Graduation season is just around the corner, and if you are the parent of a senior, then you may already be worrying about the expense of college.

IMG_9425If you have managed to build up equity in your home over the years, then it might make sense for you to tap into it to help with the cost of college. This is not a decision to be made lightly, as you are using an investment that you have worked hard for to now invest in the future of your child.

Explore All Your Options

Before looking at refinancing your home or taking out a home equity loan against it, make sure all other options have been exhausted. Some students may qualify for financial aid or scholarship programs. With the high cost of a college education, even an added boost of $500 a month will be a big help. Ensure that your child has gone over all possibilities of student aid programs with their high school guidance counselor when it comes to paying for higher education.

Federal Student Loans

Federal student loans are also another path you and your family can pursue. Compared with a private student loan, a federally backed loan will usually come with a lower fixed interest rate. In addition, repayment is based on their income and they will have options to postpone payments if necessary without damaging their credit score. You can use this type of loan to cover a portion of the cost and make up the difference from a refinance loan on your house. In this way the debt is split between you and your child, hopefully giving them more incentive to do well in school. Private student loans are not nearly as forgiving and may leave your child with a debt they cannot afford after graduation.

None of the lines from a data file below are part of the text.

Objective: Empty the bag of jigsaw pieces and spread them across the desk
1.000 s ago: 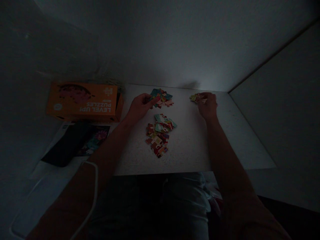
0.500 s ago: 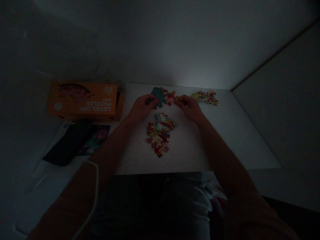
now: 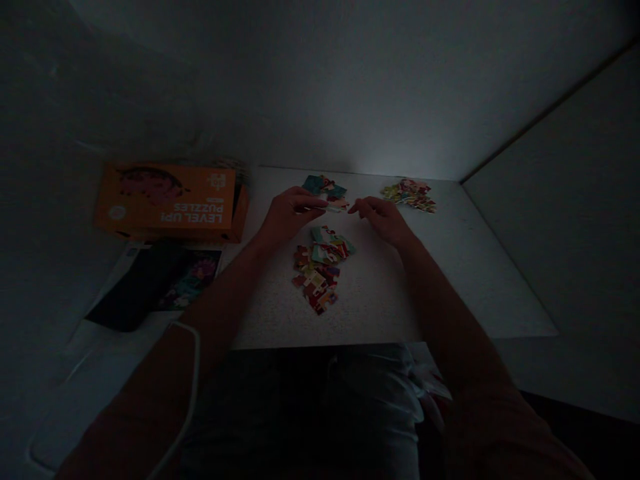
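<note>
My left hand (image 3: 293,210) pinches a puzzle piece (image 3: 334,209), seen nearly edge-on, between thumb and fingers. Just behind it lies a small group of puzzle pieces (image 3: 315,183), teal and pinkish, partly hidden by that hand. My right hand (image 3: 380,217) hovers a short gap to the right of the held piece, its fingers bent and slightly apart, with nothing visible in them. Nearer to me, a colourful heap of overlapping pieces (image 3: 320,280) lies between my forearms. Another pile of pieces (image 3: 410,195) sits beyond my right hand.
An orange puzzle box (image 3: 170,203) stands at the left of the white table (image 3: 480,267). In front of it, a dark pouch (image 3: 140,287) lies over a printed picture sheet (image 3: 197,277). Walls close in the back and right. The light is dim.
My right hand no longer pinches the yellowish piece, and the far right pile looks fuller. My left hand has tilted a piece edge-on; less teal shows beside its fingers.
</note>
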Demonstrator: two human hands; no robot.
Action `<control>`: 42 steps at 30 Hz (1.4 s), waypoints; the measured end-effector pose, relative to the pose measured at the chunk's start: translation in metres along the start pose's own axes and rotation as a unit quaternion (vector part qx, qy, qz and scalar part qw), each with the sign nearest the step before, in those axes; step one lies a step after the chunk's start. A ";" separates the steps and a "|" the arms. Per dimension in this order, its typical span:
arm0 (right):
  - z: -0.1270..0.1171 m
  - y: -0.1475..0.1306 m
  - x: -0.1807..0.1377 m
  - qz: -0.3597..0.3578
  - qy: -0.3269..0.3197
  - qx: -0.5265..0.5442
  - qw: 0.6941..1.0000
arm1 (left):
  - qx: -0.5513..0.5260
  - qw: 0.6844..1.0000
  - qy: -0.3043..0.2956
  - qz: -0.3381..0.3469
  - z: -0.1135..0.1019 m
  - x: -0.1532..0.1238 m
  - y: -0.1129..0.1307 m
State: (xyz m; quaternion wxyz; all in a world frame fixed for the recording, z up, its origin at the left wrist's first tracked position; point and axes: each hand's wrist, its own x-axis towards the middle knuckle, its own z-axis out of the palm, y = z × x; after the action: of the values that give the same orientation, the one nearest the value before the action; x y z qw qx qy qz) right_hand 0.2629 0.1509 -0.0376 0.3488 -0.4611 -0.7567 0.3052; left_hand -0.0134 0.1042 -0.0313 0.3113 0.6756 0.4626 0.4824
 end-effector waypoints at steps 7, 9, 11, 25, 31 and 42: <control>0.021 -0.019 -0.005 0.008 -0.104 0.137 0.985 | -0.016 0.999 -0.021 0.020 0.002 0.000 -0.002; 0.015 -0.012 -0.004 0.020 -0.098 0.092 0.991 | -0.014 0.999 0.034 0.000 -0.001 0.001 -0.008; 0.010 -0.003 -0.003 0.028 -0.043 -0.012 0.999 | 0.011 0.996 0.086 -0.032 -0.003 0.002 -0.013; 0.015 -0.005 0.001 0.012 0.008 -0.338 0.941 | 0.117 0.988 0.097 -0.025 0.000 0.004 -0.017; -0.004 0.008 0.003 0.034 0.035 -0.320 0.946 | 0.115 0.988 0.099 -0.025 0.000 0.004 -0.018; -0.009 0.019 0.009 0.003 0.002 -0.246 0.969 | 0.115 0.988 0.095 -0.036 -0.001 0.004 -0.011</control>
State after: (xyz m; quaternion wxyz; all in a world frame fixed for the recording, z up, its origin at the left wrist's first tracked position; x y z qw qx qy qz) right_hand 0.2769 0.1683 -0.0452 0.2252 -0.5357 -0.8064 0.1099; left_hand -0.0177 0.1118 -0.0387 0.2036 0.6412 0.5662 0.4762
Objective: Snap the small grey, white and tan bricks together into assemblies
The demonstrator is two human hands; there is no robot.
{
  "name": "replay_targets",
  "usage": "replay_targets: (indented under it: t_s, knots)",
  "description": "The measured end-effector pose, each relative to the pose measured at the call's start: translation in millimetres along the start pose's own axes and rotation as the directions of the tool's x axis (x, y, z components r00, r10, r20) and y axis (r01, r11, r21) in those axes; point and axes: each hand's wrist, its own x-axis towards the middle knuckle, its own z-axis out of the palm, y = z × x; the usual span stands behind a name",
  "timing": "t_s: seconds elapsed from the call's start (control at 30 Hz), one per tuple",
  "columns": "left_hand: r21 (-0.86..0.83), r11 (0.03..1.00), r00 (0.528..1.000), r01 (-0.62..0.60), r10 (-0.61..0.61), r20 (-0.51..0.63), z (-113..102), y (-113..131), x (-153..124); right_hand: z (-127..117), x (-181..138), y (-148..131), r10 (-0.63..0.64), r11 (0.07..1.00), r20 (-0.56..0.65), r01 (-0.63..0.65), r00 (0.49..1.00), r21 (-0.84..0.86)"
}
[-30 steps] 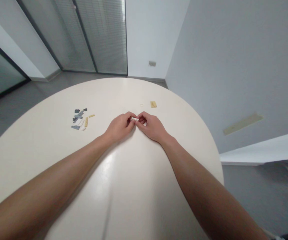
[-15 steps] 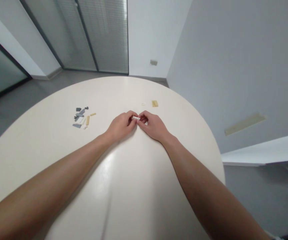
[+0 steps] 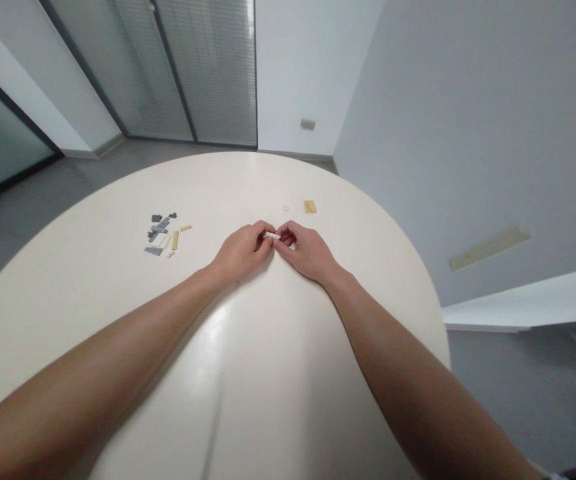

Once you have secured as much funding from outside sources as you can, you can start to consider your homes’ equity to secure the difference. With interest rates still hovering around 4.5% and lower, now is a good time for a refinance loan. All indicators are pointing to that number rising about 4% before the end of 2014.

Refinance, Home Equity Loan, or Home Equity Line of Credit

A cash out first mortgage refinance is the better choice over a home equity loan or a home equity line of credit. The interest rate may be a bit higher than refinancing with no cash out, but it will be significantly lower than a home equity loan. Plus, remember the added benefit of being able to use the interest paid on a refinance as a tax write-off. A home equity line of credit may have an appealing low interest rate, plus the ability to draw from the money as needed, but this type of loan is adjustable. That means that if things go as predicted, your interest rate on that line of credit will jump substantially over the next few years.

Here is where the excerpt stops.